18 Nov 2020 | OP ED Watch

The National Post runs a brief “Four things to know about autumn pollution in India” piece (subscription required) that explains that the air in much of northern India including the capital New Delhi is reliably awful in the fall for geological and man-made reasons. But unlike just about every other story about the environment, this one is real. It concerns not “carbon pollution” but the real kind, causing a real health crisis requiring real solutions and, alas, running up against real government stupidity.

The first problem the Post identifies is natural. With the coming of fall a combination of lower temperature, more moisture and less wind traps real pollutants in the air longer. Then with the end of the monsoon season the wind direction changes and blows “dust, industrial emissions and vehicle exhaust” toward rather than away from major urban centres.

The second problem, and the third, and the fourth, are man-made. Even if you don’t count Delhi having nearly 10 million vehicles, which would be less of a problem if governments in India had not spent decades pursuing ambitious 5-Year Plans that kept their people poor and their cars old, poorly made and dirty. For instance, people burning trash because, again, bad government policy has kept them poor. And even burning fires to stay warm outdoors as too many have to do. And the fact that years of massive mining for rocks and construction sand in the Aravalli mountain range have weakened a natural barrier to natural dust from the Thar desert in Rajasthan west of Delhi.

Then there’s a complicated man-made problem.

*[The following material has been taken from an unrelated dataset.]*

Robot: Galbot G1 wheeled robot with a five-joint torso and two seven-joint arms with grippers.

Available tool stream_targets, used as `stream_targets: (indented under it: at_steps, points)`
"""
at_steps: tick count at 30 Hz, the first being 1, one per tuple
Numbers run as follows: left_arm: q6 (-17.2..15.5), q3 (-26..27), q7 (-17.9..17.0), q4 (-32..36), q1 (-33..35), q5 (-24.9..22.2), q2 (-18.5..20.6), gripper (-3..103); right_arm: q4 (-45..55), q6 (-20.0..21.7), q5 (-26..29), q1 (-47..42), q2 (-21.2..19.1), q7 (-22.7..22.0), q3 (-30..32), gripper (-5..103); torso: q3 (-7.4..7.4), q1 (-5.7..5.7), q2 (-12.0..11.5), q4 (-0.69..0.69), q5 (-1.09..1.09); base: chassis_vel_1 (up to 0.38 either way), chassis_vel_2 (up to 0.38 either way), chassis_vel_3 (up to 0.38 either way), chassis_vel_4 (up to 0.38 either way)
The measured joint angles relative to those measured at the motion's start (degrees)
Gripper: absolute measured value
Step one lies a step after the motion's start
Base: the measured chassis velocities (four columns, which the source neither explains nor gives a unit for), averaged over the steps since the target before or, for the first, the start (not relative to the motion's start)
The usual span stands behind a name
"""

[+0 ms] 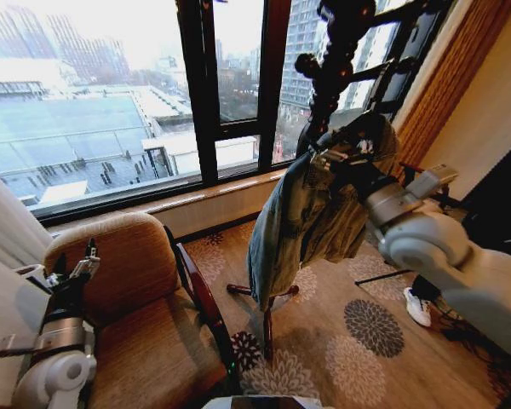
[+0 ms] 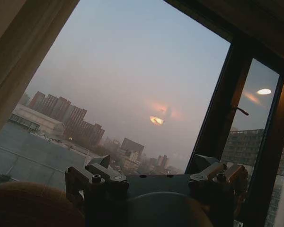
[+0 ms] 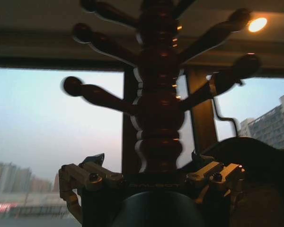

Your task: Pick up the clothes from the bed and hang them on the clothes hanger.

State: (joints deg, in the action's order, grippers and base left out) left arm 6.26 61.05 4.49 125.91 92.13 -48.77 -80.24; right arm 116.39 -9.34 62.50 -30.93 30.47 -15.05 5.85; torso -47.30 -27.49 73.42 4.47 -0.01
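Item: denim jacket (image 1: 302,221), hanging beneath my right pincer (image 1: 341,158); grip unreadable, cannot tell. Coat stand (image 3: 156,94) rising directly ahead of pincer; I am aiming for nearest peg, advancing slowly. Left pincer (image 1: 77,268) idling over armchair (image 1: 145,341), finger state unclear.

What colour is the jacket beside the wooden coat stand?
The jacket is faded blue denim, seen best in the head view.

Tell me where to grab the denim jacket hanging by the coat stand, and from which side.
Probably grip the denim jacket at its bunched collar and shoulders, coming from the room side, where the right gripper is. The coat stand backs it on the window side, and the rest hangs loose below.
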Motion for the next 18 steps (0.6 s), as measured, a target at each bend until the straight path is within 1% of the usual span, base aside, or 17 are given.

The mechanization of agriculture around New Delhi has led to more efficient harvesting of rice crops that, regrettably, leave far more stubble and straw in the fields than the old backbreaking manual approach. But with time short for planting winter crops like wheat and canola, farmers tend to burn off the residue. And to make it worse, the government has been trying to give out subsidies to buy even more equipment, of a sort that will mulch or otherwise remove this plant rubbish without using a match. “But farmers say lengthy bureaucratic processes to claim the subsidies forces them to burn their crop waste.” And finally, the Post reported on Monday, there’s the issue of people setting off so many firecrackers for Diwali that it had a measurable impact on air quality.

If you’re wondering what any of this story has to do with climate change, well, directly nothing. As in it’s not causing the problem or even worsening it. The news stories didn’t even try to drag it in. But indirectly it has a lot to do with the situation, because the Post story is a tale of real pollution causing real misery and illness and requiring real and expensive solutions. Instead of which the best and brightest want the Indian government like others to spend their time on money fighting carbon “pollution” and in the process leaving many of their people too poor to afford efficient indoor heating and cooking, proper farm machinery and the other things essential to ridding Delhi of the choking smog you no longer find in Western cities from London to Los Angeles.

Fighting purple dragons is not a harmless hobby.